Lunes 6 de Marzo – Exonerados de la guerra – Matinal Damas

Escúchenme, israelitas, hoy van a pelear contra sus enemigos, pero no tendrán miedo. ¡Hagan a un lado la cobardía, y sean valientes! Deuteronomio 20:3, TLA.

El capítulo 20 de Deuteronomio establece las leyes de la guerra. El sacerdote era responsable de hablarle al pueblo antes de que entrara en batalla, para animarlos y recordarles que Dios peleaba por ellos. Después, los oficiales dieron las pautas para decidir quién debía ir a la batalla y quién podía quedar exonerado. ¡Jesús, nuestro Sacerdote y Oficial, sabe para excelentes batallas no calificamos, y qué decirnos palabras para que no perdamos el ánimo!

La motivación destacaba: no desmayar, no temer, no azorar y no desalentarse. Nada debilita las manos como un corazón tembloroso: el temor físico se azoraría o se turbaría, y esos nervios los llevarían a desalentarse unos a otros. Los exonerados de la guerra adquirirían: quienes tenían una casa nueva, quienes poseían un viñedo nuevo, los recién casados ​​y los miedosos (Deuteronomio 20:5-8). Puedes ver a un Dios amoroso interesado en las necesidades individuales. Analicemos cada excepción.

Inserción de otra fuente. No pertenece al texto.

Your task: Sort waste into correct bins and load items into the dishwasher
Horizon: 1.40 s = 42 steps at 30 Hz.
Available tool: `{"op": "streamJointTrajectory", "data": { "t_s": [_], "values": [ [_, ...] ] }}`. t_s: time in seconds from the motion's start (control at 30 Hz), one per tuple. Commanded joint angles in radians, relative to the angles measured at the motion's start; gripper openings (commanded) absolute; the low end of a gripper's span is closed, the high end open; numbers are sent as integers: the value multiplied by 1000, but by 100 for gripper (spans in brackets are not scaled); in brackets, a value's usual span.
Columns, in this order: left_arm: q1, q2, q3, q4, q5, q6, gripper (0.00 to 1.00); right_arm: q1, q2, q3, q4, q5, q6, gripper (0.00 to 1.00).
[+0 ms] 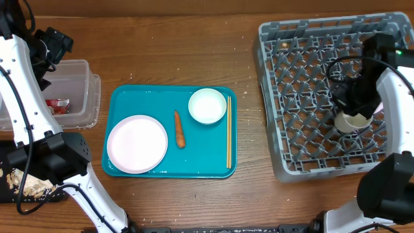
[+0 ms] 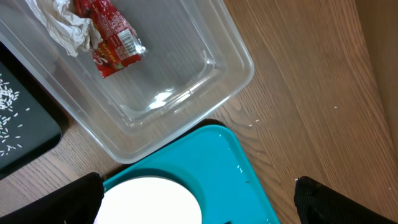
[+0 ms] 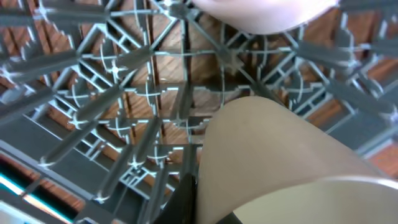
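Right fingers (image 3: 183, 202) clamped on rim of white bowl (image 1: 352, 121), inside dish rack (image 1: 304, 155) near its right edge. Left fingers (image 2: 56, 202) wide apart, by clear tub (image 2: 205, 68) at desk's left edge.

The counter (image 1: 194, 58) is grained wood. The tub (image 2: 186, 74) is clear glossy plastic, the wrapper (image 2: 109, 37) shiny red, the rack (image 1: 266, 77) matt grey plastic, the cup (image 3: 280, 155) matt cream.

The tray (image 1: 200, 152) is teal, the plate (image 1: 136, 144) white (rack (image 1: 297, 97) grey lattice)
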Motion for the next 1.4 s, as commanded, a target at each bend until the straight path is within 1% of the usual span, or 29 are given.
{"op": "streamJointTrajectory", "data": {
  "t_s": [0.0, 0.07, 0.23, 0.3, 0.37, 0.5, 0.53, 0.6, 0.67, 0.73, 0.8, 0.87, 0.97, 1.13, 1.27, 1.37],
  "values": [
    [-6, 5, 7, -2, 2, -14, 100, -40, -95, 87, 0, -56, -34, 4],
    [-6, 5, 7, -2, 2, -14, 100, -70, -129, 92, 24, -190, -119, 4],
    [-6, 5, 7, -2, 2, -14, 100, -144, -126, 58, 84, -547, -309, 4],
    [-6, 5, 7, -2, 2, -14, 100, -183, -116, 42, 132, -649, -347, 4],
    [-6, 5, 7, -2, 2, -14, 100, -225, -107, 41, 166, -686, -348, 4],
    [-6, 5, 7, -2, 2, -14, 100, -386, -61, 41, 246, -869, -369, 4],
    [-6, 5, 7, -2, 2, -14, 100, -439, -31, 41, 249, -963, -416, 4],
    [-6, 5, 7, -2, 2, -14, 100, -517, 37, 41, 232, -1083, -496, 4],
    [-6, 5, 7, -2, 2, -14, 100, -561, 95, 41, 198, -1155, -588, 4],
    [-6, 5, 7, -2, 2, -14, 100, -601, 174, 41, 129, -1230, -722, 4],
    [-6, 5, 7, -2, 2, -14, 100, -623, 240, 41, 71, -1256, -807, 4],
    [-6, 5, 7, -2, 2, -14, 100, -635, 301, 41, 26, -1258, -843, 4],
    [-6, 5, 7, -2, 2, -14, 100, -655, 352, 40, -11, -1258, -846, 4],
    [-6, 5, 7, -2, 2, -14, 100, -722, 358, 40, -50, -1234, -834, 4],
    [-6, 5, 7, -2, 2, -14, 100, -801, 358, 41, -87, -1206, -834, 9],
    [-6, 5, 7, -2, 2, -14, 100, -871, 358, 41, -100, -1180, -834, 18]
  ]
}}
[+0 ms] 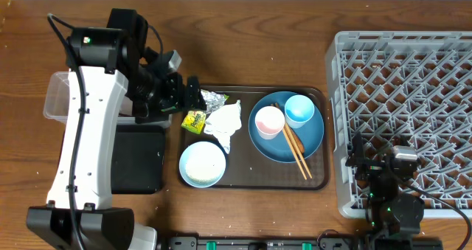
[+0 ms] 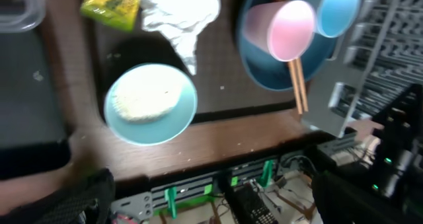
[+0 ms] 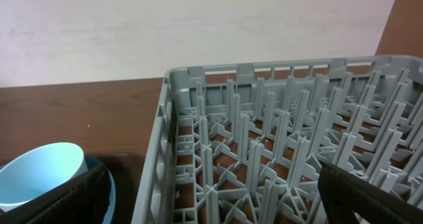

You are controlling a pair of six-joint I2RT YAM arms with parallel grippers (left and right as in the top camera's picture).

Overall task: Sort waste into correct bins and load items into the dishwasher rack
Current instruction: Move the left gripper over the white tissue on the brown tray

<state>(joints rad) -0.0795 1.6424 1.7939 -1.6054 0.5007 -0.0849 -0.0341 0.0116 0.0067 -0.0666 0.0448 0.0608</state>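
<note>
Snack wrapper (image 1: 195, 120), yellow-green with a crumpled silver end, lies in the far-left corner of the brown tray (image 1: 242, 170), touching the white tissue (image 1: 226, 122). Nearest the robot, the right gripper (image 3: 213, 196) hovers over the grey rack (image 1: 413, 51) at its near-left corner, fingers spread wide, holding nothing. Farther out sits the bowl (image 1: 184, 170) of rice (image 2: 142, 104), then the wrapper. Just beyond the wrapper hangs the left gripper (image 1: 195, 95), fingers wide and empty. One risk is that a pinch catches the tissue too, since the two touch; another is that the slick foil slips free. The wrapper's long axis runs diagonally, with the yellow end near-left and the silver end pointing far-right.
</note>
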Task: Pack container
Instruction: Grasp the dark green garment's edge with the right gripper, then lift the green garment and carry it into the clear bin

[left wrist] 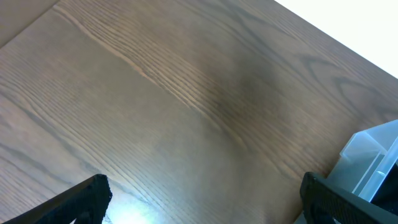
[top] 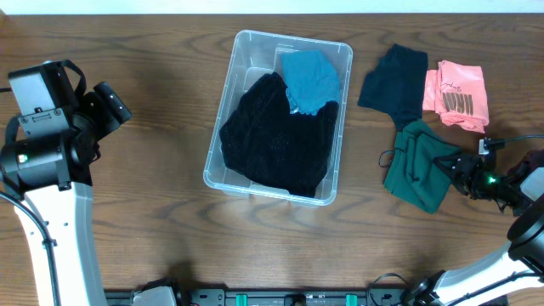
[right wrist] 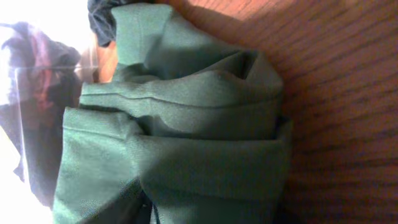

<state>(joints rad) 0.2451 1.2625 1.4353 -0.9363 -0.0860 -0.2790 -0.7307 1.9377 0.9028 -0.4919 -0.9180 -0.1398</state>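
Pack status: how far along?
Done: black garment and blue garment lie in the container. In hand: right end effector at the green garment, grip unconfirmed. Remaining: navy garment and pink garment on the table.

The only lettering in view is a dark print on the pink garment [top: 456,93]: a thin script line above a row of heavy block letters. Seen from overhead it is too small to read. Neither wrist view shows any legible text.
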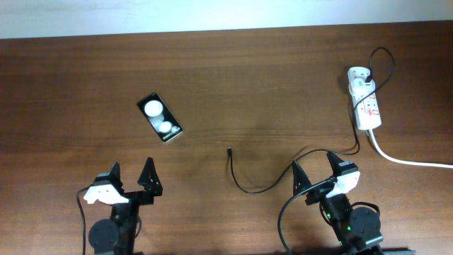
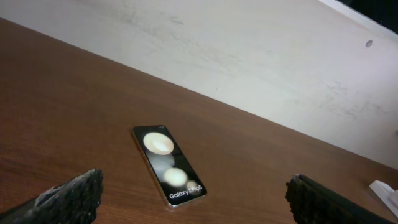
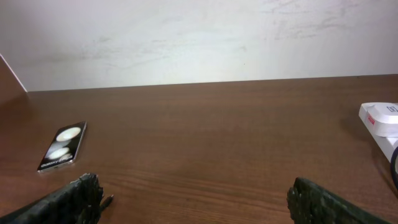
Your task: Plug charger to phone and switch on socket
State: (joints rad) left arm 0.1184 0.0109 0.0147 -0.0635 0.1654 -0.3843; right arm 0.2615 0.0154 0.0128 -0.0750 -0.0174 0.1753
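Note:
The phone (image 1: 161, 117) lies flat on the wooden table, left of centre, its face showing two white round patches; it also shows in the left wrist view (image 2: 168, 166) and the right wrist view (image 3: 63, 145). The charger's black cable (image 1: 263, 185) lies loose, its plug tip (image 1: 229, 151) on the table apart from the phone; the tip shows beside my right finger (image 3: 107, 200). Its white adapter (image 1: 359, 78) sits in the socket (image 1: 367, 105) at the far right. My left gripper (image 1: 130, 176) is open and empty, nearer than the phone. My right gripper (image 1: 313, 171) is open and empty.
The socket's thick white cord (image 1: 410, 161) runs off the right edge. A pale wall borders the table's far edge (image 1: 212, 15). The socket's end shows in the right wrist view (image 3: 380, 119).

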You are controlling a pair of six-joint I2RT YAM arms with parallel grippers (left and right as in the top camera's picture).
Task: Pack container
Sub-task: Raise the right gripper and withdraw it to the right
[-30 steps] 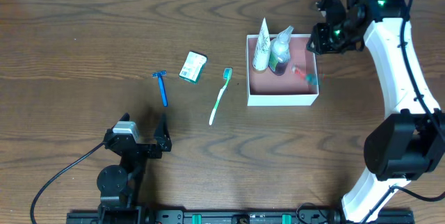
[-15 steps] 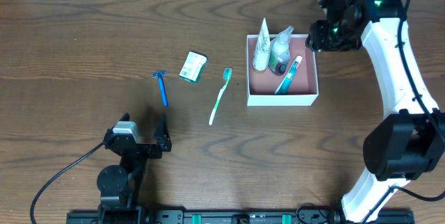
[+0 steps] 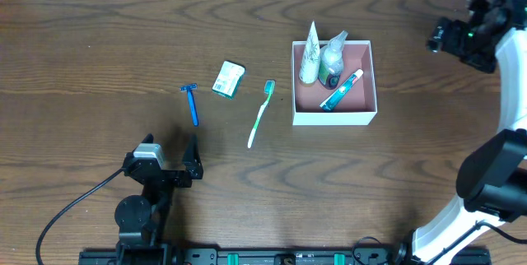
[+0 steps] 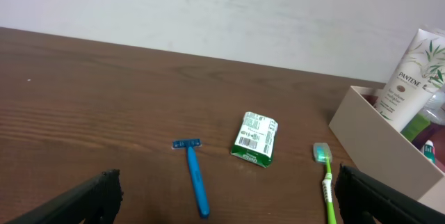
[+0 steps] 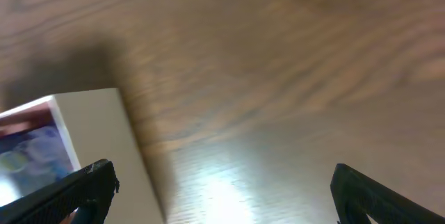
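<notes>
On the dark wood table (image 3: 99, 18) before a white wall (image 4: 208, 8), the container (image 3: 333, 118) sits square-on at 2 o'clock, while the left gripper (image 4: 226, 182) and right gripper (image 5: 222, 174) gape empty.

Parked low at the near left, with the left gripper (image 3: 170, 150) spread wide and holding nothing. Stretched far up the right side by way of the white right arm (image 3: 512, 76), with the right gripper (image 3: 442, 40) likewise wide apart and empty, fingers (image 5: 90, 182) dark at both edges of the wrist view.

Right gripper (image 5: 222, 182) opened, pulled back rightward off container (image 3: 373, 76); small tube (image 3: 342, 90) now lies diagonally inside.
</notes>
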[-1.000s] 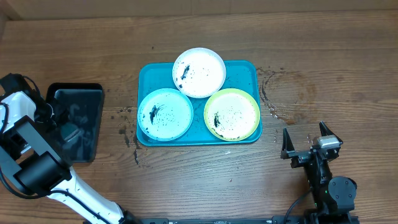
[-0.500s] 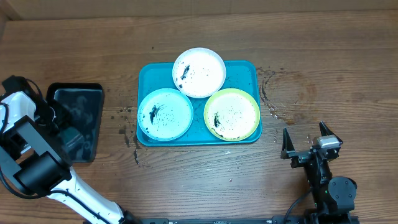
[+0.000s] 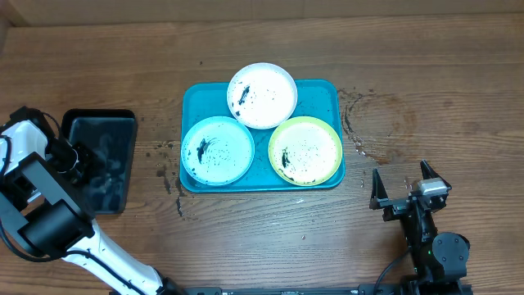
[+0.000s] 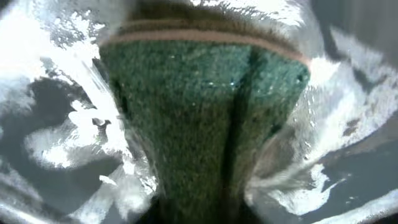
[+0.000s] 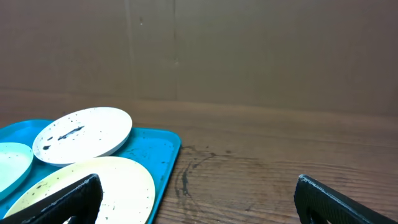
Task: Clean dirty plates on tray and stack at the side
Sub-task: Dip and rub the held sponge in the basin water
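Observation:
Three dirty plates lie on the turquoise tray [image 3: 323,94]: a white plate [image 3: 262,95] at the back, a teal-rimmed plate [image 3: 218,150] front left and a yellow-green-rimmed plate [image 3: 305,151] front right. All have dark specks and smears. My left gripper [image 3: 80,160] is down in the black tray [image 3: 102,120], shut on a green sponge [image 4: 205,112] with water and foam around it. My right gripper [image 3: 400,176] is open and empty, right of the turquoise tray. Its wrist view shows the white plate [image 5: 83,134], the yellow-green plate [image 5: 93,190] and the tray's corner [image 5: 163,149].
The black tray holds water and stands at the left of the wooden table [image 3: 426,74]. Dark wet marks stain the wood right of the turquoise tray [image 3: 360,131] and between the two trays [image 3: 168,172]. A brown wall [image 5: 249,50] backs the table.
My left gripper has shifted a little within the black tray with the sponge, and the water around it is stirred. The plates and the right arm have not moved.

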You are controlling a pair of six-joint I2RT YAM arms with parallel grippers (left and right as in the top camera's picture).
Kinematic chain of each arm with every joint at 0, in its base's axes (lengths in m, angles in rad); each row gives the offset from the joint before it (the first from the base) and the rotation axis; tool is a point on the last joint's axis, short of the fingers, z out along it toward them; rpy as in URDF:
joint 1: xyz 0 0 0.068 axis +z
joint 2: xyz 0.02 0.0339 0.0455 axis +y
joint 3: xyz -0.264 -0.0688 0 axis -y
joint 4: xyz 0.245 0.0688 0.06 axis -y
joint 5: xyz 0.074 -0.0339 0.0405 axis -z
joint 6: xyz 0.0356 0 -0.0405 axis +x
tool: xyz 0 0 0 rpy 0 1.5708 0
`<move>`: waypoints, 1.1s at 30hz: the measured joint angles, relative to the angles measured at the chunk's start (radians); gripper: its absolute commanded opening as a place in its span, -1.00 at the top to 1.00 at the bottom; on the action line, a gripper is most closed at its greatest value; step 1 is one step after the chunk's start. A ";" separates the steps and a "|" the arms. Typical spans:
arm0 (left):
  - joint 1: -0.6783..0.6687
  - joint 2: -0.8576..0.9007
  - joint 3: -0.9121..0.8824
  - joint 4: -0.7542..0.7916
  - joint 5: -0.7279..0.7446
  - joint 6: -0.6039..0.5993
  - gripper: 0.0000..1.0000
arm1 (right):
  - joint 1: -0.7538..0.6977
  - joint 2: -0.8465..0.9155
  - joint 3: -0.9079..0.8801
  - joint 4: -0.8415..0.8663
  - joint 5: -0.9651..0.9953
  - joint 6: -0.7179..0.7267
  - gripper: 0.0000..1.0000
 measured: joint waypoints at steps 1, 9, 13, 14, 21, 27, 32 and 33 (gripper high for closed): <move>0.000 0.000 0.000 -0.003 0.000 -0.001 0.91 | 0.000 0.000 0.000 0.000 0.000 0.000 -1.00; 0.000 0.000 0.000 0.014 0.000 0.001 -1.00 | 0.000 0.000 0.000 0.001 0.000 0.000 -1.00; 0.000 0.000 0.000 0.062 0.000 -0.001 -0.99 | 0.000 0.000 0.000 0.000 0.000 0.000 -1.00; 0.000 0.000 0.000 0.078 0.000 -0.001 -1.00 | 0.000 0.000 0.000 0.000 0.000 0.000 -1.00; 0.000 0.000 0.000 0.167 0.000 0.000 -0.66 | 0.000 0.000 0.000 0.001 0.000 0.000 -1.00; 0.000 0.000 0.000 0.211 0.000 0.000 0.92 | 0.000 0.000 0.000 0.000 0.000 0.000 -1.00; 0.000 0.000 0.000 0.195 0.000 0.000 0.38 | 0.000 0.000 0.000 0.000 0.000 0.000 -1.00; 0.000 0.000 0.000 0.186 0.000 0.000 -0.25 | 0.000 0.000 0.000 0.000 0.000 0.000 -1.00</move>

Quien no habia estrenado su casa. No solo no había completado la provisión física, también necesitaba la necesidad de construir un altar de adoración para su familia. Antes de salir a pelear por tu fe, Jesús te invita a regresar y levantar un altar de adoración a Dios con tu familia.

El dueño de un viñedo. No comía de la cosecha durante los tres primeros años (Levítico 19:23). En el cuarto año, debería llevar el fruto a Jerusalén en ofrenda de agradecimiento (vers. 24). Pero desde el quinto año el fruto era suyo (vers. 25) (ver 1CBA, p. 1037). Se debe ofrendar antes de pelear.

Los recién casados, a fin de que el hombre no muriese sin tener hijos, que perpetúen su nombre y sus intereses. Esta excepción duraba un año (Deuteronomio 24:5). ¡Cuánto respeta Dios el matrimonio! Un recién casado en la guerra tendrá su mente dividida, y haría de los afanes de la guerra un asunto desagradable. El servicio a Dios ha de ser perfectamente voluntario (Salmo 110:3).

Los miedosos, pues representaban el peligro de contagiar a los demás de un espíritu de cobardía. “Las victorias se ganan con disciplina, valor, dedicación al deber y un espíritu de abnegación” (1CBA, p. 1037).

Pídele a Dios que te quite todo miedo que constituya una barrera para pelear la batalla de la fe.